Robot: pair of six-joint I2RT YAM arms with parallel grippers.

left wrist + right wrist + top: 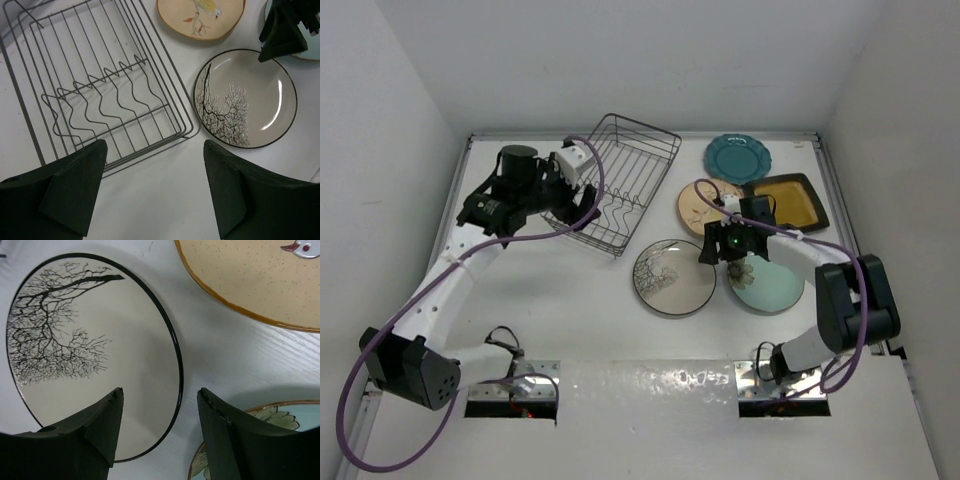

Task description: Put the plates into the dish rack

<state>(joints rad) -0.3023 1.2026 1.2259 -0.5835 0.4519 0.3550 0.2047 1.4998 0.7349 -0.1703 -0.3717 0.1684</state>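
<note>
right wrist | right gripper (160,392) spread, grey plate (125,340) rim between fingers (97,425) | left gripper (155,145) spread over dish rack (132,92) edge

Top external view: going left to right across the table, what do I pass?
dish rack → grey dark-rimmed plate → scalloped teal plate → square amber plate. The cream plate and pale aqua plate overlap these sideways, so I've left them out.
</note>
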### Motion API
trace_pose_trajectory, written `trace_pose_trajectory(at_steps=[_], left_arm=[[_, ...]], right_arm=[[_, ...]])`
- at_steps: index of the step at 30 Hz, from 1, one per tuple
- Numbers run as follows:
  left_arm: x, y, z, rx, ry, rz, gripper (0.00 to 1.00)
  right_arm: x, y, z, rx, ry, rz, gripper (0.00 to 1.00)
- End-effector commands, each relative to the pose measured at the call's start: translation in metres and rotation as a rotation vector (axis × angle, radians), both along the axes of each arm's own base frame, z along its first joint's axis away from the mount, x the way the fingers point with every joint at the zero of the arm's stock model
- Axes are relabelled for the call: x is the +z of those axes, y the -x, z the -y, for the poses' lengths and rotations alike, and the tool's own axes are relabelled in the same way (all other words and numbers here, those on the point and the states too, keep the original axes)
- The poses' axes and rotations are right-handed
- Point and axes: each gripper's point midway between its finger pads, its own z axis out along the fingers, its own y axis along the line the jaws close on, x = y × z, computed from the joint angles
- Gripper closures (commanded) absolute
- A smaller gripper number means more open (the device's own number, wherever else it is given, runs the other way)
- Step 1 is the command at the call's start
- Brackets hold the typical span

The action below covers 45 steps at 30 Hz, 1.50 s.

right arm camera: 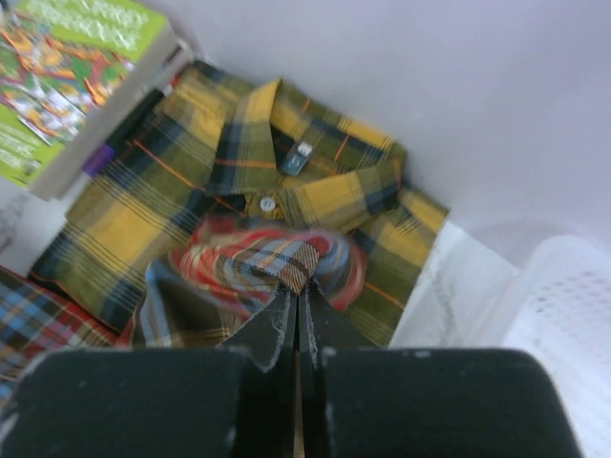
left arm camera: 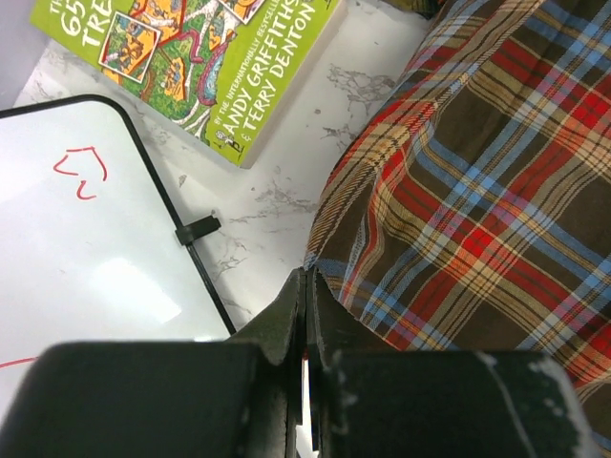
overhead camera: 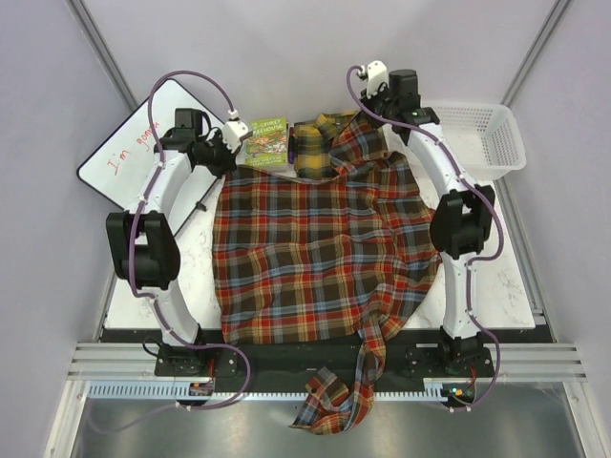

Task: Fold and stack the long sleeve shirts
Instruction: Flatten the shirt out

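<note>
**Top external view.** The red-brown shirt (overhead camera: 305, 258) lies spread open across most of the table (overhead camera: 511, 277), and one sleeve hangs over the near edge between the arm bases. The yellow and black shirt (overhead camera: 313, 143) sits folded at the far edge, and the red-brown shirt's far right corner overlaps it. A green book (overhead camera: 267, 141) lies just left of it, a whiteboard (overhead camera: 134, 143) leans at the far left, and a white basket (overhead camera: 492, 134) stands at the far right. The left gripper (overhead camera: 232, 160) sits at the shirt's far left corner and the right gripper (overhead camera: 366, 116) at its far right corner. This view does not show whether either claw is closed.

**Left wrist view.** The fingers of the left gripper (left arm camera: 304, 286) are pressed together. The hem of the red-brown shirt (left arm camera: 477, 191) touches the tip on its right side. I cannot tell whether any cloth is caught between the fingers. The book's corner and the whiteboard's black rim show to the left on bare marbled table, which the top view shows only coarsely.

**Right wrist view.** The right gripper (right arm camera: 296, 301) is closed on a bunched fold of the red-brown shirt (right arm camera: 258, 258), held above the yellow and black shirt (right arm camera: 239, 162). Only here can its collar, neck label and top button be seen. The basket wall appears at lower right and the book at upper left.
</note>
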Motion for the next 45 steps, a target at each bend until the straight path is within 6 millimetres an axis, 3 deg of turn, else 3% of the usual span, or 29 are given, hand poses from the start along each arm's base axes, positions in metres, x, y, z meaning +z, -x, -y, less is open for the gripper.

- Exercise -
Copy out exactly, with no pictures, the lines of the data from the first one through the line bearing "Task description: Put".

- Result of the task -
Robot: pair of six-joint I2RT YAM arms with parallel grippers.

left wrist + right wrist + top: 

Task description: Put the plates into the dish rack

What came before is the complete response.